AMD targets an 30x increase in efficiency for its HPC chips by 2025
AMD's set an ambitious target, but can they execute?
Published: 29th September 2021 | Source: AMD |
AMD's targeting colossal performance and efficiency gains for its AI training and supercomputing hardware
AMD today announced an ambitious set of performance targets for their future EPYC CPUs and Instinct Accelerators, pledging to deliver a 30x increase in energy efficiency by 2025. This rate of improvement is said to be 2.5x the industry aggregate for the past five years, showcasing AMD's ambition to outpace the technological advancement of their competitors.

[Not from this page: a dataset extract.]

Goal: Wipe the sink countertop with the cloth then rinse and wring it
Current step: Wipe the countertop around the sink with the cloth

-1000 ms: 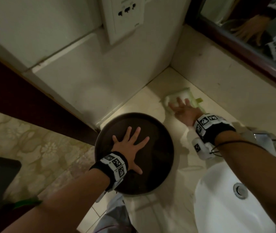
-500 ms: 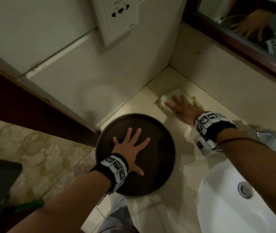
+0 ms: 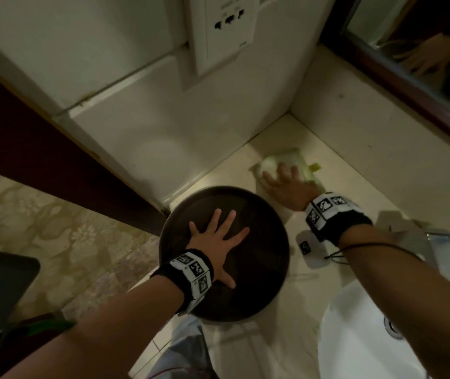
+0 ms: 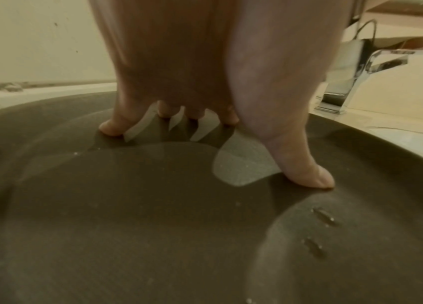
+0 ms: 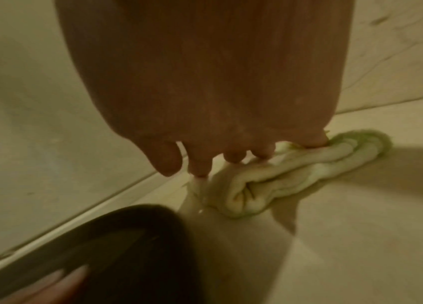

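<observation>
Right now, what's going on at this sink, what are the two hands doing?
A person is wiping the countertop beside the sink. The right hand presses a bunched pale green cloth flat against the counter, near the back corner where the walls meet. The left hand rests with fingers spread on a round dark tray that sits at the counter's edge. The tap stands beside the sink, and no water can be seen running, so rinsing and wringing are not yet done.

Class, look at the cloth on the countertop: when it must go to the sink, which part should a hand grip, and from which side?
Grip the cloth at its thick rolled fold, from above, probably closing the right hand already pressing on it. It lies bunched in ridges on the countertop near the back corner; walls seem to block approach from behind.
</observation>
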The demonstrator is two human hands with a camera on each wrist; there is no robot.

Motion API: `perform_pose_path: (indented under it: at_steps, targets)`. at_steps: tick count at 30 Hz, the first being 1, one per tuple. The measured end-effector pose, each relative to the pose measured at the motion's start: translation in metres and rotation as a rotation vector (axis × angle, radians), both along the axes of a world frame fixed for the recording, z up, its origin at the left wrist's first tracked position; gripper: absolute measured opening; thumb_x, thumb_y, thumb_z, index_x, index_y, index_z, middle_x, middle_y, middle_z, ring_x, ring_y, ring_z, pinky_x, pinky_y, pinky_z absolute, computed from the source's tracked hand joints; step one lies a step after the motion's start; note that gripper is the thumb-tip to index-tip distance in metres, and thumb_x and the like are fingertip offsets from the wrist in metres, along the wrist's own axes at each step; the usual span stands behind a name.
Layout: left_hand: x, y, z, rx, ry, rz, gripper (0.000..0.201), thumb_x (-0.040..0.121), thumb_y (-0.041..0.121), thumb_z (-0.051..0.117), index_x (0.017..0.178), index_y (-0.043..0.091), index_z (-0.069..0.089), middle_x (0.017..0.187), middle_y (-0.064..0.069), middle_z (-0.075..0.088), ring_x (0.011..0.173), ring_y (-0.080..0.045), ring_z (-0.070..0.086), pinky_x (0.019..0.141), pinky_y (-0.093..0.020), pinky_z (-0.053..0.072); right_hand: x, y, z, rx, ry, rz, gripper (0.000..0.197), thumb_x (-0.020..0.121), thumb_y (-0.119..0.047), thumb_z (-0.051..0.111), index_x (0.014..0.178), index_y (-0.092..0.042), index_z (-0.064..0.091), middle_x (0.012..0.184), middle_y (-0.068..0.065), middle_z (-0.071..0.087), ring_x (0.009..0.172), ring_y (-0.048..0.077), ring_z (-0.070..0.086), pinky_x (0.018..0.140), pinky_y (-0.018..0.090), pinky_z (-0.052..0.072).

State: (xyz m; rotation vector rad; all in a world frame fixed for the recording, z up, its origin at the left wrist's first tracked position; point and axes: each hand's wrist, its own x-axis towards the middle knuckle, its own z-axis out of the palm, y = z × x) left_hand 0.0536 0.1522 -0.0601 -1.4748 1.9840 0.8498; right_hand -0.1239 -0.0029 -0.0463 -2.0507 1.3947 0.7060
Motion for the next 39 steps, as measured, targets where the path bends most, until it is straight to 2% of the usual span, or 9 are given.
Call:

This lofty target stems from the industry's increased processing requirements for AI accelerated compute nodes. Be it for AI training, weather prediction, or other large-scale supercomputer simulations, the world needs insane levels of compute performance. That said, the world also needs efficient supercomputers, and AMD's targets would see the energy use of an HPC/AI training system decrease by over 96%.
AMD is exploring many performance-boosting and efficiency-increasing technologies in their future CPU, GPU, and AI accelerator designs. We have seen this recently with the launch of AMD's Radeon RX 6000 series GPUs, which deliver staggering improvements in efficiency over their older 7nm RDNA and Radeon Vega predecessors. Similar improvements have also been seen with AMD's Ryzen and EPYC CPU lineup. That said, AMD's new 30x efficiency target is ambitious.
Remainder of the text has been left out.